Donc ce n'est pas que j'admire sa façon d'être,
que je l'approuve ni qu'elle m'impressionne outre mesure
dans ma propre trajectoire; c'est qu'elle illustre à
quel point les héros sont dépendants de leurs
pères et à quel point, en réciprocité,
les pères attendent des choses inouïes de leurs
fils, qui seront à jamais indignes de leurs parents.
- Vous décrivez Electre comme
une héroïne splendide, mais j'aime votre regard
sur Clytemnestre, que je trouve nouveau. Elle est certes
cruelle, mais apparaît aussi comme une mère
qui veut se venger de la mort atroce de sa fille Iphigénie.
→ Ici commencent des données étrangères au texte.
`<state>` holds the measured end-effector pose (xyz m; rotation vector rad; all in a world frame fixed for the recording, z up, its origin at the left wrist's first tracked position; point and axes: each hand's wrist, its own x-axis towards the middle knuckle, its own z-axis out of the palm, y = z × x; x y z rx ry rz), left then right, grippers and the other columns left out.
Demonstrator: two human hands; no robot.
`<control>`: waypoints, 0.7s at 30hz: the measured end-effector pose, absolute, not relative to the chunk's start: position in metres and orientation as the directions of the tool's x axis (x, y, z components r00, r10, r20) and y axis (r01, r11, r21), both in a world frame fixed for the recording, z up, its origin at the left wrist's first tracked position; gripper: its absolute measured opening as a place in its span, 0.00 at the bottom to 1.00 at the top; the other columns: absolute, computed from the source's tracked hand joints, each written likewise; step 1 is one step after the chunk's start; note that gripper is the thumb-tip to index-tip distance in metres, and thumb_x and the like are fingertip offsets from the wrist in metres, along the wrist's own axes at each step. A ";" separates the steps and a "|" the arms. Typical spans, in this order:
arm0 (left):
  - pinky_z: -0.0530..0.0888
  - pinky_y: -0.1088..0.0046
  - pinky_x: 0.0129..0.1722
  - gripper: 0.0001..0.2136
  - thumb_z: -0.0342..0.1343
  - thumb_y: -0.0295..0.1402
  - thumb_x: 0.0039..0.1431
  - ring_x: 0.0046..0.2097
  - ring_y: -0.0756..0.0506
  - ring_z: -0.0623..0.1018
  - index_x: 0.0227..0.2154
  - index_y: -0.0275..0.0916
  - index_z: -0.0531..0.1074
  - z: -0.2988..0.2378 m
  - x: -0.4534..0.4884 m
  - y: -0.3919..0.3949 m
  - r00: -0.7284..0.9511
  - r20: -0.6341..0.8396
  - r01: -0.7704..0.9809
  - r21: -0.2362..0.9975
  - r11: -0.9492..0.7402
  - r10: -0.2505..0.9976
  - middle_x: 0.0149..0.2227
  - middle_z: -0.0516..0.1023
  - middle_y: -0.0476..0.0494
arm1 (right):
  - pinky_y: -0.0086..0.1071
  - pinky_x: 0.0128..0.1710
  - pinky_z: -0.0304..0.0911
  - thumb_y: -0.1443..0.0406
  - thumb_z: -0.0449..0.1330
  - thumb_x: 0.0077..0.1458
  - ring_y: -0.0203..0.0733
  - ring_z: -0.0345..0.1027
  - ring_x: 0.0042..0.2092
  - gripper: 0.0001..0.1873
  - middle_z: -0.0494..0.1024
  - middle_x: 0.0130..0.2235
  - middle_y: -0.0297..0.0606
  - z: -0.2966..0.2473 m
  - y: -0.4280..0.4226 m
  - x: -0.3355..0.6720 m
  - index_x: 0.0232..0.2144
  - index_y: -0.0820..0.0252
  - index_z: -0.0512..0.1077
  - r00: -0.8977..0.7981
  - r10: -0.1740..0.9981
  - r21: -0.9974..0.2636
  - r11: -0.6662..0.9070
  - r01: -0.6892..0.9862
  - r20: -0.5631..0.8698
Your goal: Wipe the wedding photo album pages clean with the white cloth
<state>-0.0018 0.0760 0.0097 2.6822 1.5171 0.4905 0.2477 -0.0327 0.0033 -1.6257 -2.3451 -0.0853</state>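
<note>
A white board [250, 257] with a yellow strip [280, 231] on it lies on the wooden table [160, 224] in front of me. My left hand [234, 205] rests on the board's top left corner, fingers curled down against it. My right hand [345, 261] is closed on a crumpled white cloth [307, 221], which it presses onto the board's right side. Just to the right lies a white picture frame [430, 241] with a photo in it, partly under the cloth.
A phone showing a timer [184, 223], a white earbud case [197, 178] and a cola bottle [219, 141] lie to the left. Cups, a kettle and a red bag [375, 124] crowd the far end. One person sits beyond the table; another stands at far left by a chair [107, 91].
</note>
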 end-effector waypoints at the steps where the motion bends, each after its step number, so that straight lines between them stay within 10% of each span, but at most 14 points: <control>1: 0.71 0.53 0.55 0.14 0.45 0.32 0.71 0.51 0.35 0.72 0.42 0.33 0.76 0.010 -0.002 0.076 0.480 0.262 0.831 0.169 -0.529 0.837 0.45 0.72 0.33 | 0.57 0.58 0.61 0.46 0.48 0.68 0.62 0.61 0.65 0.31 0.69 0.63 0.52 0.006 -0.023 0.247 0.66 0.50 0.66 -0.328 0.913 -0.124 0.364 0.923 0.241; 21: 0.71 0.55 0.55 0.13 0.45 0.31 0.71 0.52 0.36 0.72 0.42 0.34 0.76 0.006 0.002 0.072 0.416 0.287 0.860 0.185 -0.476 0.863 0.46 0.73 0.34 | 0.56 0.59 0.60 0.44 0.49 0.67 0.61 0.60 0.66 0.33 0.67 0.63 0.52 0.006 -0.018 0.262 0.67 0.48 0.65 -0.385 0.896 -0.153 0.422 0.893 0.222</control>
Dès lors, la relation entre Electre et Clytemnestre
paraît dans votre livre plus complexe, plus subtile
- C'est un éloge que je ne
crois pas mériter, car je pense en avoir fait "une
grosse méchante". Simplement je discute de la
situation de Clytemnestre. On a un affrontement entre une
mère et une fille et il reste effectivement un aspect
problématique. Clytemnestre était une mère
déchirée par la mort d'une de ses fille, sacrifiée
par son mari afin que les armées puissent arriver
à Troie. Elle s'invente une vengeance en prenant
un amant, Egiste, pendant l'absence de son mari. C'est effectivement
une situation humaine sur laquelle on peut débattre.
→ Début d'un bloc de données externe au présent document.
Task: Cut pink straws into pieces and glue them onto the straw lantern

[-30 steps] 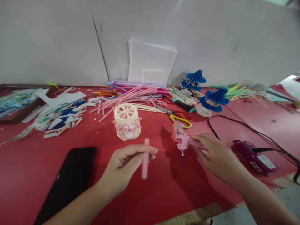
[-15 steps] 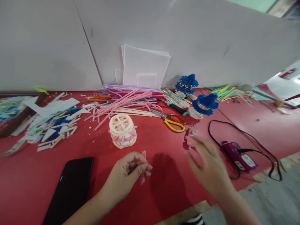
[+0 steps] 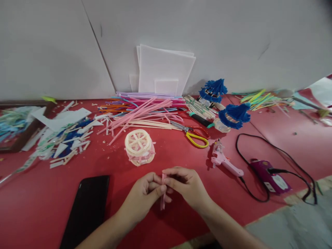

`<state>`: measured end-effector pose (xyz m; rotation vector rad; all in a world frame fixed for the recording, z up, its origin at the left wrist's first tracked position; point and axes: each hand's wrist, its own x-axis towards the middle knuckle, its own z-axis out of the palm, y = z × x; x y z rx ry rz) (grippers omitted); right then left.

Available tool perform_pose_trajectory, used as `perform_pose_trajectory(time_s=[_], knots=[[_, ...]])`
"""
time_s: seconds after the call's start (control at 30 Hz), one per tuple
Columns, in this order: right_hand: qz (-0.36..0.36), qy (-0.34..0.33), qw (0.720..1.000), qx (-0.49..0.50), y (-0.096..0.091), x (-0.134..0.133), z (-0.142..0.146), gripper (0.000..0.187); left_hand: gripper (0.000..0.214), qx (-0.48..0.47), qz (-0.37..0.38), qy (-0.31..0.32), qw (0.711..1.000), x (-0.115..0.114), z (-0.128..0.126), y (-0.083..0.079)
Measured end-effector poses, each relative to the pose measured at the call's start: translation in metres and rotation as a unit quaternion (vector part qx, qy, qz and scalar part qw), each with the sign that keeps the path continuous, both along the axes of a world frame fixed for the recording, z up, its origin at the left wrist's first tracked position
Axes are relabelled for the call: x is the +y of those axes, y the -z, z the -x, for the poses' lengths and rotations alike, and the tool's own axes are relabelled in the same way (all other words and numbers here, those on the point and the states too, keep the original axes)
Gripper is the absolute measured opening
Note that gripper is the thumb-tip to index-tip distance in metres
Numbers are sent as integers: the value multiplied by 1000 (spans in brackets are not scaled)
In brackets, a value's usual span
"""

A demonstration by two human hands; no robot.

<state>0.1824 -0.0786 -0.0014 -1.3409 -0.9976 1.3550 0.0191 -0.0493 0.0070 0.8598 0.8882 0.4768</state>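
Between my two hands is a short bundle of pink pipe cleaners [image 3: 163,202], held upright just above the red table. My left hand [image 3: 145,195] pinches it around the middle with thumb and fingers. At its upper end, the thumb and fingertips of my right hand [image 3: 188,185] close on it too. Beyond my hands stands a small round cream and pink lantern-like frame [image 3: 139,147], with a spoked wheel on top. A pink hot glue gun [image 3: 225,162] lies on its side to the right, out of my grasp.
A black phone [image 3: 85,207] lies at left. Scissors [image 3: 194,135], pink pipe cleaner stems [image 3: 145,110] and blue-roofed models [image 3: 234,116] lie further back. Offcuts [image 3: 70,141] are heaped at left. A purple power strip [image 3: 271,176] with a black cord sits at right.
My right hand has come away from the glue gun, leftward to the pink bundle, and now grips its top. My left hand still holds the bundle. The view has shifted slightly.
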Motion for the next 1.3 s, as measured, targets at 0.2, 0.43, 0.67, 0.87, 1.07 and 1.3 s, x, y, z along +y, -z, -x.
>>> perform_pose_trajectory(time_s=[0.2, 0.43, 0.67, 0.87, 1.07, 1.3], knots=[[-37, -12, 999, -36, -2, 1, 3, 15, 40, 26, 43, -2, 999, 3, 1, -5], [-30, -53, 997, -39, -5, 4, -2, 18, 40, 32, 52, 5, 998, 3, 4, -6], [-133, -164, 967, -145, -8, 13, -20, 10, 42, 44, 88, 48, 994, 3, 4, -2], [-92, -214, 941, -247, -23, 18, -24, 18, 25, 91, -15, 60, 994, -2, 3, 5], [-77, -206, 917, -333, -32, 27, -21, 19, 17, 209, -281, 54, 935, -6, 6, 8], [-120, -170, 928, -309, -40, 41, -23, 12, 18, 176, -200, -33, 963, -1, 11, -2]])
Mais je ne suis pas certain d'en avoir fait un personnage
plus clément ; parce qu'en outre elle fait tuer son
mari par son amant.
- Dans son dernier livre, Milan Kundera
parle du retour au pays après un exil. Vous c'est
le contraire : l'exil est dans votre pays
- Il y a une chose piquante : ce
livre, avant de s'appeler Sophocle ou les tristes sires,
s'est appelé Sophocle en exil. Ça voulait
dire : où que l'on parte, on a Sophocle dans sa poche
et on n'est pas perdu. Sur le moment, le retour en Suisse
après la vie que j'avais menée aux Etats-Unis
ou chez les Indiens du Québec ne m'apparaissait pas
comme une continuité féconde - même
si finalement ce retour en Suisse, qui est un peu dramatisé
pour les besoins du livre, se passe plutôt bien. Il
y a des étapes, des avancées : mes séjours
chez les Innus, en Amazonie, maintenant en Sibérie;
la Suisse n'est donc pas un bunker où je suis condamné
à travailler. C'est une vie pleine. Donc je suis
très heureux d'être là où je
suis aujourd'hui - et je ne pourrais pas en dire autant
de tous les lieux, et y compris de la France, d'où
je viens.
Il y a aussi la forme actuelle de cet hommage à Sophocle
(car c'est bien de cela qu'il s'agissait au départ),
qui est une victoire sur la forme de l'essai traditionnel.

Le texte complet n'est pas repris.